Caution in horizontal task comparison: The three tasks vary in difficulty and objectives; absolute success rates are not directly comparable. Evaluation relies on simulated data (e.g., \(CO_2\) follows the Fu et al. simulation pipeline), which still has gaps with experimental reality.
Lack of code and large-scale validation: The code is not open-source, and the method has not been verified on a wider range of targets or larger component libraries.

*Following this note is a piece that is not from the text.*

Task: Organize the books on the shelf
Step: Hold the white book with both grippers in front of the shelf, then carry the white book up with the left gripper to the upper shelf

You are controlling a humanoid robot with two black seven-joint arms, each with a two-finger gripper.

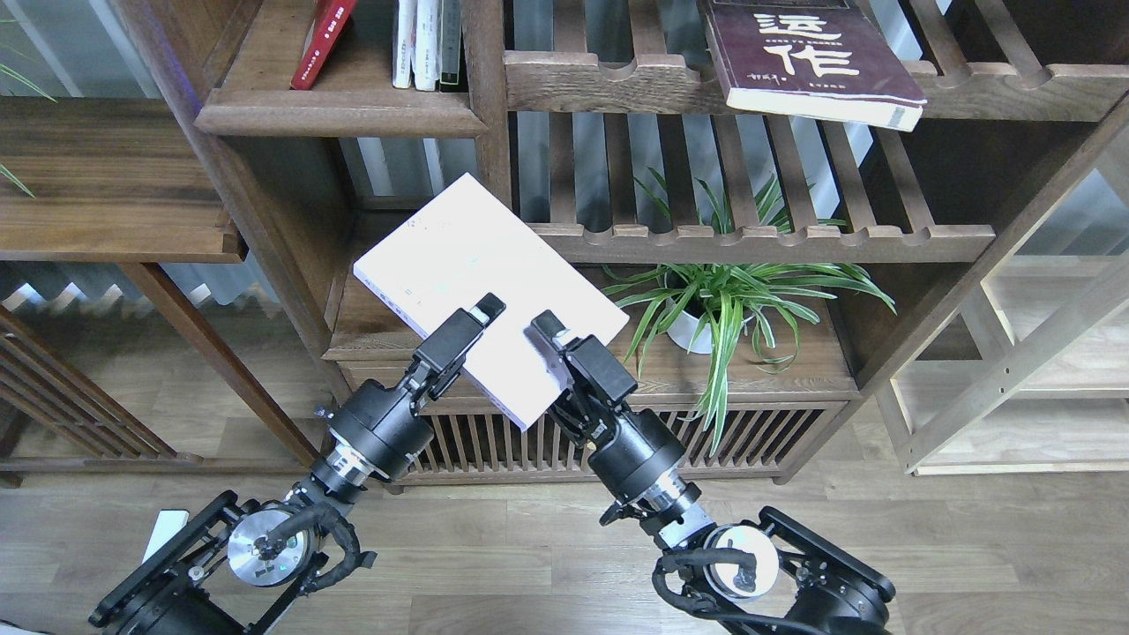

vs MOFDiff / MOFFlow-2: These use diffusion or rigid-body assembly to learn structural distributions, excelling at geometric realism but lacking physical stability guarantees or optimization for specific properties. PRO-MOF integrates UMA physical rewards and property targets into the RL loop, upgrading from "distribution replication" to "goal-oriented inverse design."
vs GA+UMA: Genetic algorithms also use UMA as a fitness function but rely on blind population evolution, which is limited in efficiency and diversity. PRO-MOF uses a learnable hierarchical policy + Pass@K to guide exploration, yielding superior success rates and Top-1 values.
vs Flow-GRPO: Borrows the ODE \(\rightarrow\) SDE randomization idea but applies it to hierarchical material generation, overlaying Pass@K and hierarchical credit assignment to solve domain-specific collapse and credit issues.

Rating¶

Novelty: ⭐⭐⭐⭐⭐ First to apply online RL + Universal Atomistic Potentials + Pass@K for controllable de novo MOF design. The SDE rewrite and hierarchical max credit assignment are solid.
Experimental Thoroughness: ⭐⭐⭐⭐ Complete three-task evaluation + ablation + training dynamics + Pareto analysis, though lacking physical synthesis and open code.
Writing Quality: ⭐⭐⭐⭐⭐ Motivation (two motivation figures) is clear, methodology is logically layered, and equations/pseudocode are comprehensive.
Value: ⭐⭐⭐⭐⭐ Provides a reusable paradigm of "High-fidelity physical environment + Hierarchical RL" for computational material discovery, effectively bridging the energy gap.